> YOUR GOAL:
Below is some data. Retype exactly the lines starting at the one with "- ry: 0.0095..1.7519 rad" and ending at the one with "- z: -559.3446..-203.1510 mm".

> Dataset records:
::::::::::

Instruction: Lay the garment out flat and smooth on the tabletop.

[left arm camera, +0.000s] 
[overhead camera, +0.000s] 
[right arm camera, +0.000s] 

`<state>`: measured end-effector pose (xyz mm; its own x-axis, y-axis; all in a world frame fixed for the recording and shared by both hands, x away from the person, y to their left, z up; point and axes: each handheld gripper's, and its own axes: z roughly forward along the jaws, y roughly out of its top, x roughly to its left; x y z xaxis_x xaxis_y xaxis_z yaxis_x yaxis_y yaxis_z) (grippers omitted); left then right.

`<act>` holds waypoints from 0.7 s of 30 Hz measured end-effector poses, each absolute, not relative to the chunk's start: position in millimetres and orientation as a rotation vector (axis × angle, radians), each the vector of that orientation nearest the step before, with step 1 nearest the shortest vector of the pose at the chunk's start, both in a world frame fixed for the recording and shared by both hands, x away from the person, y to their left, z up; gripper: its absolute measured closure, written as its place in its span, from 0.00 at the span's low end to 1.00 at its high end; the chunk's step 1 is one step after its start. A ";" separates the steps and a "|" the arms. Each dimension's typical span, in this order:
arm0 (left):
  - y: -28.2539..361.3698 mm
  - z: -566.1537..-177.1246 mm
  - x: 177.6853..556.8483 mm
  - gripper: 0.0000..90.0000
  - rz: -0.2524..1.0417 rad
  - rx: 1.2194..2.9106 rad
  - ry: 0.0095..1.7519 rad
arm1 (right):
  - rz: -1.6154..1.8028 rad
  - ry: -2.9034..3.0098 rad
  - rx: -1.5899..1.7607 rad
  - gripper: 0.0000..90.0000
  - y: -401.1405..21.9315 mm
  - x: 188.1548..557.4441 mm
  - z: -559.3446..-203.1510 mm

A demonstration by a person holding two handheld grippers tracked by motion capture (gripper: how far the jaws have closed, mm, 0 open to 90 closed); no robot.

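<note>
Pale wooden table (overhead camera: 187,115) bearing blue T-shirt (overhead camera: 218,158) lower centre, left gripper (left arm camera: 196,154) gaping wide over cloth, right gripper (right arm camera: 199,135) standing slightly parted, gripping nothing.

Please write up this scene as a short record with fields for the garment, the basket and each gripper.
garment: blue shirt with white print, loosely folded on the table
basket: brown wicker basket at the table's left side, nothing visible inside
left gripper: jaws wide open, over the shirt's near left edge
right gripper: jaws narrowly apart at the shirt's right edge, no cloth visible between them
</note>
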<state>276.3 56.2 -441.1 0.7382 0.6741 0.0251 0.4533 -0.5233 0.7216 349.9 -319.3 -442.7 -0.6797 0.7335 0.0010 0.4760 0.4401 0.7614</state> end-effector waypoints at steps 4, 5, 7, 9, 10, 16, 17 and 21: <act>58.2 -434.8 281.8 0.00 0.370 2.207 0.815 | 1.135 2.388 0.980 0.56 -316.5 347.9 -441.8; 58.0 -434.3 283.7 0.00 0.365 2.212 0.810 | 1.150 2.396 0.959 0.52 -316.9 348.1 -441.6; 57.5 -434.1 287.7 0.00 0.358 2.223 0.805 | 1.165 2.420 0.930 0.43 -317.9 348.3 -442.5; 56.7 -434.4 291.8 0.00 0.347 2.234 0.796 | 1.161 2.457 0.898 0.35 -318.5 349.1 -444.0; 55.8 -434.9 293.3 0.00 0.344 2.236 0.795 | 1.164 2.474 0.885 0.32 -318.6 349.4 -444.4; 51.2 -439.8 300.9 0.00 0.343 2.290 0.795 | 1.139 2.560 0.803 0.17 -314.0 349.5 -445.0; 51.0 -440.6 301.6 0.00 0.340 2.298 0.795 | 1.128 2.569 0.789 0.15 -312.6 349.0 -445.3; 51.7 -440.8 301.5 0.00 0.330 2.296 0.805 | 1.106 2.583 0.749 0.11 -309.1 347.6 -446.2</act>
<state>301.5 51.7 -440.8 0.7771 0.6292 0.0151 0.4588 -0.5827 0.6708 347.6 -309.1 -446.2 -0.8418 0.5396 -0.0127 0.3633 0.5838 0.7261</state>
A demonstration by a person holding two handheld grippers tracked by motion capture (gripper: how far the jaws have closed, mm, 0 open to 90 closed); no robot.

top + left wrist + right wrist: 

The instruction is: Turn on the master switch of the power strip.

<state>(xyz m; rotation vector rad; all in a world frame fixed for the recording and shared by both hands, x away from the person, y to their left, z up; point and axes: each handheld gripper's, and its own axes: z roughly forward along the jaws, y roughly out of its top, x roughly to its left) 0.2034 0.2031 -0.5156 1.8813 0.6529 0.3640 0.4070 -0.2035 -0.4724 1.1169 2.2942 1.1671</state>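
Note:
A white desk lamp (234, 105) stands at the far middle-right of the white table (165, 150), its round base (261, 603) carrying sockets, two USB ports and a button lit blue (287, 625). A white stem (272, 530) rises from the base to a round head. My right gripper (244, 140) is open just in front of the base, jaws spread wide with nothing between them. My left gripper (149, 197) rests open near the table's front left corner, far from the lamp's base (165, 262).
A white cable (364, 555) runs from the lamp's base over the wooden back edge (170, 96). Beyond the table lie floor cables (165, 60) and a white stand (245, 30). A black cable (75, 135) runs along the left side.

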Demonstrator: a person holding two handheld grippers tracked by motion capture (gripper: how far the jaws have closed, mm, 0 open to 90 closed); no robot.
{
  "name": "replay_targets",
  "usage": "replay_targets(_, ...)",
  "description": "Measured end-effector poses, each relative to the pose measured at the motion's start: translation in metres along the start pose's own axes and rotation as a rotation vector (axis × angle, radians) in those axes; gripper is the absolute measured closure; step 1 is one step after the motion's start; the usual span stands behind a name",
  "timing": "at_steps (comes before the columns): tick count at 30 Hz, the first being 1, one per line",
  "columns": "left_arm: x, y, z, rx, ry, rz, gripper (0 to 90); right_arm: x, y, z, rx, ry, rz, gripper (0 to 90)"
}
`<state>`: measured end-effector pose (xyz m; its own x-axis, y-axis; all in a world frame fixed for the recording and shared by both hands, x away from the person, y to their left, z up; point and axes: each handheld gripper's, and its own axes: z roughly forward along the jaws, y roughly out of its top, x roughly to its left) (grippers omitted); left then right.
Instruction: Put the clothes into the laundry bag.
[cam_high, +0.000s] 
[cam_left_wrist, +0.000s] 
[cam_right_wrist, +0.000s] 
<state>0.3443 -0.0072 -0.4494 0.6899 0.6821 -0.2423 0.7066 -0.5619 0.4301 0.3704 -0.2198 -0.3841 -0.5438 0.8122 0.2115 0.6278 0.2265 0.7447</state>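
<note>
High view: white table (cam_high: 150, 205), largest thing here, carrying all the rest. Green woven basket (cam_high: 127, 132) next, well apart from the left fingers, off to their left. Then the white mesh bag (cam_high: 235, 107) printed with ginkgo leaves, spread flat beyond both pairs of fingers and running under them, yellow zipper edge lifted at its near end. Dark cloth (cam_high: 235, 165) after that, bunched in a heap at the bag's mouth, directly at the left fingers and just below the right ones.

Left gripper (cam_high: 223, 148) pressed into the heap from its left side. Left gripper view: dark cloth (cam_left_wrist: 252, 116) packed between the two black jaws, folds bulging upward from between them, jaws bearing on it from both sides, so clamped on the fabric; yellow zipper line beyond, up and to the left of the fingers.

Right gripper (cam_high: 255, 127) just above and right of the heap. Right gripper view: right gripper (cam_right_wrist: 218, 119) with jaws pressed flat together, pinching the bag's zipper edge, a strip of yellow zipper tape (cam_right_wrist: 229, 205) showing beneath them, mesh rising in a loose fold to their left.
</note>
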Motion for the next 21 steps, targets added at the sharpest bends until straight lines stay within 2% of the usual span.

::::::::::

> YOUR SOLUTION:
  - ry: 0.0095..1.7519 rad
arm1 (right):
  - rz: -1.6154..1.8028 rad
  - ry: -2.9034..3.0098 rad
  - rx: -1.5899..1.7607 rad
  - gripper: 0.0000..90.0000
  - y: -401.1405..21.9315 mm
  - x: 188.1548..557.4441 mm
  - z: -559.3446..-203.1510 mm

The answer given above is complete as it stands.